6. Make sales more predictable

Sales intelligence insights also make prospecting more predictable. Successful sales teams plan for the future and allocate their resources in a way that maximises revenue. Sales intelligence data is an integral part of this, not a nice-to-have solution. By giving sales leaders the ability to forecast more accurately, formulate more effective strategies and drive more growth.

Sales intelligence excels in helping sales leaders better understand their prospects and customers, who they are, and how and why they buy. It provides the data that allows sales leaders to shorten the sales cycle and close more deals.

cognism-ideal-customers-cta-1

 

How to evaluate sales intelligence providers?

There’s a wide range of sales intelligence products in the marketplace, with Cognism and ZoomInfo being the major players.
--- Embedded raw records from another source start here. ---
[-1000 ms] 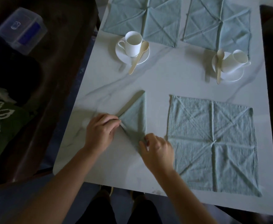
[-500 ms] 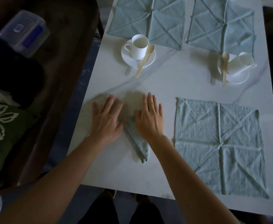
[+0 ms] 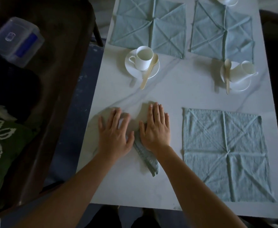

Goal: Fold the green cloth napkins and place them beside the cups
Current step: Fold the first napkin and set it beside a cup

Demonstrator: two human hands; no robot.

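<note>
step: folded napkin (image 3: 147, 157) is pressed flat on worktop (image 3: 176, 89) | left grip (image 3: 114, 137), right grip (image 3: 156, 129): held open, palms down | next, likely: napkin to be pinched, set beside cup (image 3: 144, 59)

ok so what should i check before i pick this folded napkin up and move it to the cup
1. Folded napkin held down: ok, the left hand and right hand lie flat over it, fingers straight.
2. Fold neat: cannot tell, the hands hide all but its near tip.
3. Grip taken: not ok, neither hand pinches it.
4. Room beside the upright cup: ok, bare table lies around its saucer.
5. Next napkin ready: ok, it lies spread flat to the right.
</note>
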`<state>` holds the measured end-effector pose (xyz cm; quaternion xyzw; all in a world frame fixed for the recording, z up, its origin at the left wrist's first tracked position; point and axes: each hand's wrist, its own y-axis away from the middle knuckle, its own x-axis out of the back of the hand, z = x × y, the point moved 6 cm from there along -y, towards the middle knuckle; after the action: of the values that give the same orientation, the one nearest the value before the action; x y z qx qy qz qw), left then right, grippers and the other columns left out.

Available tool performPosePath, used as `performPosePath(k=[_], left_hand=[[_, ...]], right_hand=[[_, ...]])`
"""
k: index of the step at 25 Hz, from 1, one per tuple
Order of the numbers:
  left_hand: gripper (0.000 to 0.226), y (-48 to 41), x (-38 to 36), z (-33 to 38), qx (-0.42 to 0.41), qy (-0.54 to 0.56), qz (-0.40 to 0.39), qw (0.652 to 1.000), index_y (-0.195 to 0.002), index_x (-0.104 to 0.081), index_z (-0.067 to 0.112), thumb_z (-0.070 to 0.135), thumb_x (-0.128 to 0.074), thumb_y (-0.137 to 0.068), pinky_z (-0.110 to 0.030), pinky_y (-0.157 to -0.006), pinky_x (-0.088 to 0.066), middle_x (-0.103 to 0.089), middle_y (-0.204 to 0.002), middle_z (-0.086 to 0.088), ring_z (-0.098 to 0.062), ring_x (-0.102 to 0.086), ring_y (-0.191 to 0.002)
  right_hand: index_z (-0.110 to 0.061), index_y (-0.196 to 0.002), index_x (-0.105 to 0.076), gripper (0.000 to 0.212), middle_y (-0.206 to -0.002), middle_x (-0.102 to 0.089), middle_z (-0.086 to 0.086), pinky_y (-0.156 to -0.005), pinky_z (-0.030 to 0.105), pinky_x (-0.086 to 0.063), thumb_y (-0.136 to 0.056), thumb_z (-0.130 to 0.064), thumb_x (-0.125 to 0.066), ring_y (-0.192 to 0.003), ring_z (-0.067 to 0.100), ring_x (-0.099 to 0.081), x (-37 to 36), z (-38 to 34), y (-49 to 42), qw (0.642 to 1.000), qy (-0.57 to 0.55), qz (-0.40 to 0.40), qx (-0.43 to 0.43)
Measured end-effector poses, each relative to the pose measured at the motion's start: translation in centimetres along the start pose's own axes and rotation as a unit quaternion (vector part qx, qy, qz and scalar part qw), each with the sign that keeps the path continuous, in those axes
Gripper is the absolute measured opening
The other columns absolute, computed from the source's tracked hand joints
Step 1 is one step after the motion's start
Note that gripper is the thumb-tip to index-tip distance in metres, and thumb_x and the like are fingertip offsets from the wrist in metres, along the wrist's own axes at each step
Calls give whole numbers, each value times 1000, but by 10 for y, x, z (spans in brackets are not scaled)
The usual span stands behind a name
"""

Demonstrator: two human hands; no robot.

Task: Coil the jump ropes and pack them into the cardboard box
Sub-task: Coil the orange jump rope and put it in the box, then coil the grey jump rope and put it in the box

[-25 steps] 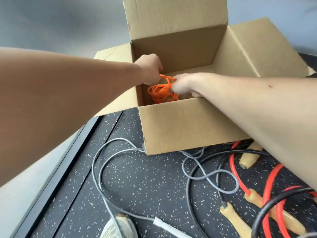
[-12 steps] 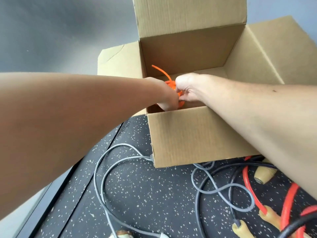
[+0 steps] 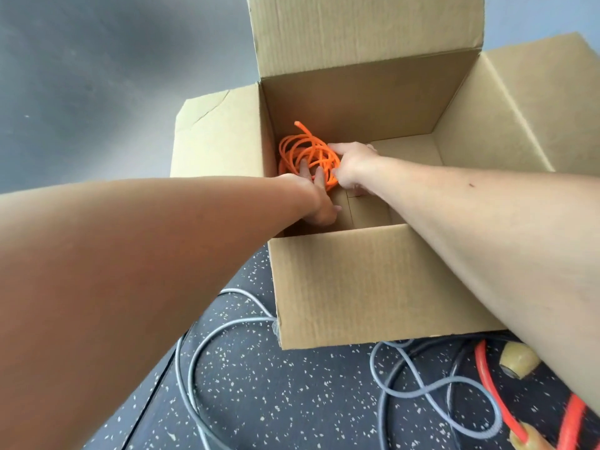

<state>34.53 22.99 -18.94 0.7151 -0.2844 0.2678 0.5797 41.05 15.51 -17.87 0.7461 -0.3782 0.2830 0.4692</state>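
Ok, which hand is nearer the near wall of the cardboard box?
Left. The left hand sits just behind the near wall, fingers flat on the orange jump rope. The right hand is farther back, gripping that rope's right side.

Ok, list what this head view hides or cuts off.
Head view:
Right hand fingertips: under the hand itself, on the orange rope.
Red rope: cut by the bottom edge and the right forearm.
Cardboard box floor, near side: behind its front wall.

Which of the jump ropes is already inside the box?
The orange rope, coiled in the far left corner of the box. The grey rope and the red rope lie loose on the floor in front of it.
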Motion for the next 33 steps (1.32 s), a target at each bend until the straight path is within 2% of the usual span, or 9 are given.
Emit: performPosePath(k=[4,7,9,13,17,20,24,30,33], left_hand=[[82,-8,-1,-5,5,15,34,999,-157,14,15,55,-31,-101,-50,-119,-20,16,-165,-15,-44,-15,-149],[60,11,20,-2,-39,-60,118,991,-149,-30,3,37,-40,-101,-43,-102,-42,-40,-151,-19,-38,-47,-133],[39,32,40,3,-70,-149,131,978,-131,-52,2,22,-40,-99,-40,-93,-47,-57,-129,-13,-36,-55,-122],[24,89,75,16,-65,-172,113,976,-111,-60,5,13,-43,-95,-36,-75,-50,-59,-95,-10,-35,-61,-94],[18,181,122,36,-113,-165,194,960,-93,-61,8,22,-50,-92,-39,-72,-57,-53,-76,-6,-32,-61,-81],[19,253,134,57,-154,-179,211,949,-86,-58,10,24,-46,-92,-46,-80,-59,-60,-84,-7,-33,-63,-86],[32,319,110,90,-208,-217,217,929,-111,-66,10,29,-46,-95,-43,-85,-57,-67,-110,-9,-33,-65,-99],[30,354,7,116,-231,-164,137,949,-109,-69,9,24,-48,-94,-38,-79,-54,-69,-110,-11,-31,-63,-94],[23,338,-84,118,-237,-175,36,955,-102,-67,13,22,-49,-90,-38,-82,-56,-69,-111,-9,-28,-63,-90]], right_hand=[[-17,-146,-47,46,-148,-52,6,-104,28,-42,-101,-23,-51,-128,26,-53,7,-8,7,998,38,50,4],[-13,-147,-48,47,-143,-56,14,-97,37,-54,-100,-9,-43,-121,33,-61,31,-4,27,999,15,41,-15],[-14,-136,-59,49,-128,-65,17,-84,37,-59,-94,0,-37,-106,33,-69,53,1,55,998,-15,46,-35],[-13,-126,-69,48,-130,-66,7,-97,24,-48,-92,1,-39,-120,27,-62,97,8,137,996,2,94,-10],[-25,-119,-74,48,-133,-64,-2,-88,17,-42,-91,-3,-41,-122,20,-59,138,19,245,991,-17,133,3],[-25,-115,-75,48,-126,-68,-2,-86,18,-44,-89,-3,-41,-115,21,-62,149,23,316,990,-33,136,-15],[-23,-115,-75,47,-118,-71,2,-88,25,-53,-88,-2,-44,-108,24,-65,134,35,399,989,-52,134,-25],[-30,-98,-77,33,-86,-72,-7,-93,33,-53,-88,-8,-53,-103,25,-67,53,72,448,983,-133,91,-84],[-22,-110,-76,31,-108,-74,-1,-78,19,-45,-93,-9,-55,-99,18,-63,-24,87,444,989,-128,5,-75]])
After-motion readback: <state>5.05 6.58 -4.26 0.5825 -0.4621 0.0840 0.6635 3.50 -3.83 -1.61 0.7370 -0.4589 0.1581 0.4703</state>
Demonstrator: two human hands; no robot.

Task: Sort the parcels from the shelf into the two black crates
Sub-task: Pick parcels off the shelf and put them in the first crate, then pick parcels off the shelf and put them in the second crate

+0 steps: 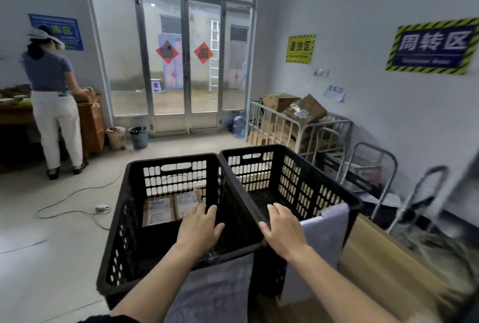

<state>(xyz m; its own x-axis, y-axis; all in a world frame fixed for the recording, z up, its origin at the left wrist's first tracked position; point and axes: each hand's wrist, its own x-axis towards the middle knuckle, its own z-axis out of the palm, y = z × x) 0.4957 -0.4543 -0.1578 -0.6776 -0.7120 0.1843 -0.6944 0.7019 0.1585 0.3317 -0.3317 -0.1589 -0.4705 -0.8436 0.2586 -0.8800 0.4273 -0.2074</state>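
A person's left hand [199, 229] hovers over the left black crate [121, 208], fingers spread, loose and empty. Just beyond the fingertips, one brown parcel [158, 208] and a second parcel [187, 202] lie flat, side by side, on the crate floor. The right hand [283, 232], likewise released and empty, reaches over the right black crate [311, 164], thumb beside the shared rim.

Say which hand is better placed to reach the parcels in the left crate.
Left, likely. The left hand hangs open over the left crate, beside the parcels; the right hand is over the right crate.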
Here’s a mini guide to help you choose the right solution. 👇

1. Define what areas for improvement

The first thing to do is assess what you want to achieve. Different solutions work slightly differently, so it helps to know which features will bring you the most essential benefits. Some possible considerations are:

  • Improving lead generation by creating accurate lists of possible future customers.

  • Better targeting and sales qualification by identifying the prospects most likely to buy.

  • Updating existing customer records in your CRM and enriching data that enters your workflows.

  • Identifying the right time to contact prospects who are most likely buy from you.

When you define the desired outcomes, you can choose a tool to help you deliver them.

2. Investigate the market

You’ve learned what functionalities you need from your sales intelligence tool, you can narrow down your choices with three simple steps.

  • Look at software review sites, such as G2, Capterra and TrustRadius.

G2 lets you filter the entire sales tech market by function - so you can easily find a list of every sales intelligence tool available. You can rank that list by price, popularity and, perhaps most importantly, customer review score.

Then, go deeper and read what real customers thought of each product, what works well for them and what doesn’t.

  • Visit company websites and social media.

Get a feel for the product by learning how they promote their solutions and how they position themselves against competition. Check if your preferred provider has a YouTube channel - an excellent resource for quickly uncovering information.

  • Talk to your network.

Remember the B2B sales adage - "people buy from people."

Ask your contacts in the industry about the tools they use and if they like them. You’re more likely to get an honest opinion from a friend or colleague.

3. Get a demo and test the data

Once you've narrowed down your shortlist to two or three solutions, it’s time to start engaging with sales teams. Don't hesitate to take their sales intelligence platform for a spin, test their data, and ask questions based on the outcomes you want to achieve. Here are seven questions to ask:

  • How accurate is your sales intelligence?

The more accurate the insights, the more effective your sales. Sales data deteriorates quickly. Ask how they source their data and how often it gets refreshed.

  • What insights can your data give me?

If discovering sales triggers or gauging intent is a priority, ensure your sales intelligence tool can provide the necessary information.

  • How complete is your data?

How in-depth will your data provider go? For example, some tools may tell you what sales tech a company uses; this can be dynamite information in B2B. But not all tools may give you that level of detail.

  • Is your data compliant?

Ensure the sales intelligence database complies with data privacy regulations, such as GDPR and CCPA. The penalties for non-compliance can be severe.

  • How much does it cost?

Sales intelligence is an investment, so work out possible returns. Like most things in life, you get what you pay for. Avoid going for the cheapest option; when it comes to B2B tech, benefits, features, and ROI are most important.

  • On average, how soon do your customers see ROI?

When buying new tech for your team, you'll want to ensure it will give you the swiftest possible return. Asking this question will allow you to judge based on the only thing that matters in B2B - the bottom line.